Tenet Healthcare Corporation Detroit , MI 48222
Posted 2 days ago
The Detroit Medical Center (DMC) is a nationally recognized health care system that serves patients and families throughout Michigan and beyond. A premier healthcare resource, our mission is to help people live happier, healthier lives. The hospitals of the Detroit Medical Center are the Children's Hospital of Michigan, Detroit Receiving Hospital, Harper University Hospital, Hutzel Women's Hospital, the DMC Heart Hospital, Huron Valley-Sinai Hospital, the Rehabilitation Institute of Michigan and Sinai-Grace Hospital.
DMC's 150-year legacy of medical excellence and service provides patients and families world-class care in cardiovascular health, women's services, neurosciences, stroke treatment, orthopedics, pediatrics, rehabilitation, organ transplant and other general and specialty services.
DMC is a key partner in Detroit's resurgence, which continues to draw national and international attention. A dedicated corporate citizen with strong community ties, DMC is one of the largest and most diverse employers in Southeast Michigan
Job Summary
Under general direction and according to established policies and procedures, answers incoming calls and initiates outbound calling for the assigned department to include physician/program/patient satisfaction surveys and pre-appointment/scheduling reminders. Provides tele-health services including, but not limited to, physician, diagnostic, program appointment scheduling, physician specialty consult line requests and educational classes/seminar schedules.
Responds to inquiries and/or refers the caller to the appropriate physician, department or program based on information provided by the caller. Identifies calls of a serious/urgent nature and directs them to an urgent/emergent care environment or Triage function as appropriate. Interprets customer needs and utilizes a computerized database to assist in arranging for resources to achieve customer satisfaction.

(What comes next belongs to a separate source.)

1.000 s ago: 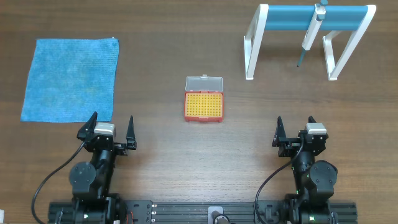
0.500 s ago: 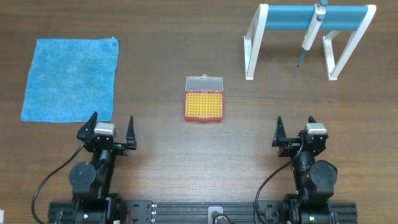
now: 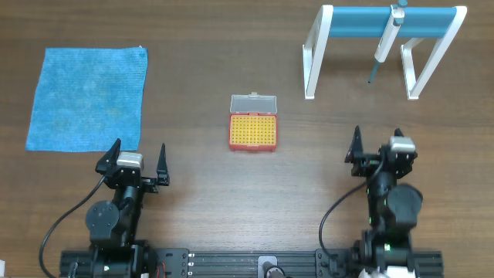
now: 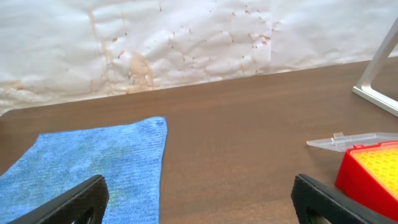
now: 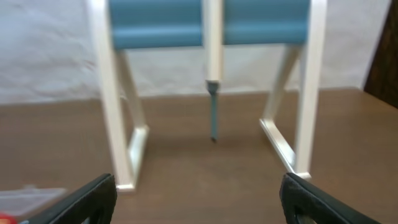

Utilizes existing database marketing identifiers as a tool to aid the patient in more effectively achieving quality of life through enhanced/managed care assistance by properly identifying related support programs and treatment options. Collects and verifies all necessary demographic insurance and related data. Verifies insurance coverage and benefit levels, obtains and analyzes necessary authorizations and referrals, and calculates estimated patient liability for call transactions.
Explains how to complete appropriate forms to patient and/or family to ensure the necessary consent forms and patient signatures are obtained. Provides financial counseling services to assist patients in identifying and obtaining payment sources.
Completes charge entry, reviews, monitors and reconciles patient accounts to ensure accurate billing production. Ensures compliance with third party payor requirements. Reconciles and corrects user specific reports.
Establishes and maintains contacts with DMC representatives and physicians office staff in order to become familiar with their needs and concerns through the Physician Liaison Program.
Generates database, word processing and spreadsheet marketing reports. Maintains patient service records and conducts routine database profile updates, data management/accuracy audits, and inter-departmental synchronizing of frequently changing information. Participates with other members of the department in continuous quality improvements that lead to achieving and sustaining high levels of customer satisfaction. Acts as a community liaison through participation in DMC sponsored health initiatives.
High school diploma or equivalent. Two to five years of college level course work and/or related experience in health care field preferred.
Two years of experience with direct patient and/or physician contact in a clinical or administrative setting, or at least one year of experience with direct patient and/or physician contact in a clinical or administrative setting working with the same software program and customer base as the DMC Call Center.
Two to five progressive years of work experience in insurance, medical record, billing or related area preferred.